How can I move the camera correctly in 3D space?

2020-03-02 07:45发布

问题:

What I want to do:

I am trying to figure out how to make the camera work like this:

  • Mouse movement: camera rotates
  • Up/Down key: camera moves forward/backwards; forward means the direction the camera is facing
  • Left/Right key: camera moves sideways
  • Q/E key: camera moves up and down

Since I have a lot of code, I will do my best to try to explain how I did it, without too much code. The project I'm working on is very large, and has a pretty big library with many classes and types that would make it hard to understand.

The problem

I have managed to almost get this working, however after moving around a little, at some angles, things start failing: when pressing Up, the camera moves sideways and so on.

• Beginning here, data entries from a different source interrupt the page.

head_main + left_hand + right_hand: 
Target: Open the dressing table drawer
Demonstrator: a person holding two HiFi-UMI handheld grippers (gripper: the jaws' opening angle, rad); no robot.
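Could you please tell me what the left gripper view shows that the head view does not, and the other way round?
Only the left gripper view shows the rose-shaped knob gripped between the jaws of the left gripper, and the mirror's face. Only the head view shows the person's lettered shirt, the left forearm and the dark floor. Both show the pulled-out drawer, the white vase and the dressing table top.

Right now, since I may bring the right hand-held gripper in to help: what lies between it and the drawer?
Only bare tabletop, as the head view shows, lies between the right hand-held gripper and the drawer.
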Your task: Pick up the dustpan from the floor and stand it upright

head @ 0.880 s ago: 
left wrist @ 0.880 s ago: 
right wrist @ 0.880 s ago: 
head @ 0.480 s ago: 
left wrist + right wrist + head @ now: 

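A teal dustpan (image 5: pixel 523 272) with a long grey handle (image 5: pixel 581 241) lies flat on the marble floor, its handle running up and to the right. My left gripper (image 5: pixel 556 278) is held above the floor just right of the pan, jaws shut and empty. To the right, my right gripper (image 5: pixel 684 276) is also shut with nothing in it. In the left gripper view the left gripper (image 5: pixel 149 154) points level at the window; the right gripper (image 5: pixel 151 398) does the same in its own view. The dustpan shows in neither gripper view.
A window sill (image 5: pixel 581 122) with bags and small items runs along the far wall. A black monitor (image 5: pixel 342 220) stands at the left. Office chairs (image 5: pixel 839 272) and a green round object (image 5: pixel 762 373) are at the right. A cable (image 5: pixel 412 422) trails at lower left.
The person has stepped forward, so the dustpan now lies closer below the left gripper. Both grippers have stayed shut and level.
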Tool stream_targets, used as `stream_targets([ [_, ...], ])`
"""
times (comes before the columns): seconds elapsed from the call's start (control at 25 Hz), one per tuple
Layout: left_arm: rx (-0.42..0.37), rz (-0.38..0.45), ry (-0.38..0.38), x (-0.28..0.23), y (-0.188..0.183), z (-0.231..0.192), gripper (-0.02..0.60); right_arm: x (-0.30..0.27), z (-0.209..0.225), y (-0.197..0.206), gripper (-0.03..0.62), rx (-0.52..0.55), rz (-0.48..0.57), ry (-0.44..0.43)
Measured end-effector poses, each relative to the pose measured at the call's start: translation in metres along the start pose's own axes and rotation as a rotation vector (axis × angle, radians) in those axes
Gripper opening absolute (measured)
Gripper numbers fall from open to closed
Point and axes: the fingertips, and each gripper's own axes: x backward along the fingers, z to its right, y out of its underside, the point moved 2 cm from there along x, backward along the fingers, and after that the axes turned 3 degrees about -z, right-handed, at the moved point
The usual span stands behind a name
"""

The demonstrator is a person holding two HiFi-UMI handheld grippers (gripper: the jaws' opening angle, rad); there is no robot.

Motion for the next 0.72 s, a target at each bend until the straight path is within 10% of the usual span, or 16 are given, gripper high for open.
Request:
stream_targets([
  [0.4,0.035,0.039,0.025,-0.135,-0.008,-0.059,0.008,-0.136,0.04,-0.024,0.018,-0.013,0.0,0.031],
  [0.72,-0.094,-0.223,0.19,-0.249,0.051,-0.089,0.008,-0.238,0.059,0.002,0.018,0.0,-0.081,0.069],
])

The algorithm I thought of is explained in detail below.

The question is, am I doing things wrong? What could make it fail? I tried debugging this camera the entire day, and haven't figured out what makes it fail.

Clarifications

  • This is how I understood rotation: a 3D vector (maybe improperly called vector), where each component means the axis around which the object rotates. For example, the X value would be how much the object rotates around the X axis. Because I am working in OpenGL, rotation values will be in degrees (not radians).

  • When rendering the camera, I simply translate the camera position, but with opposite sign.

Same applies for rotation:

glRotatef(-currentCamera->Rotation().X, 1.0f, 0, 0);
glRotatef(-currentCamera->Rotation().Y, 0, 1.0f, 0);
glRotatef(-currentCamera->Rotation().Z, 0, 0, 1.0f);
glTranslatef(-currentCamera->Position().X, -currentCamera->Position().Y, -currentCamera->Position().Z);

What I tried (and didn't work):

I tried using simple geometry and mathematics, using Pythagoras theorem, and simple trigonometry, but it failed miserably, so I stopped trying to get this working. (e.g. NaN result if any of the rotation coordinates was 0).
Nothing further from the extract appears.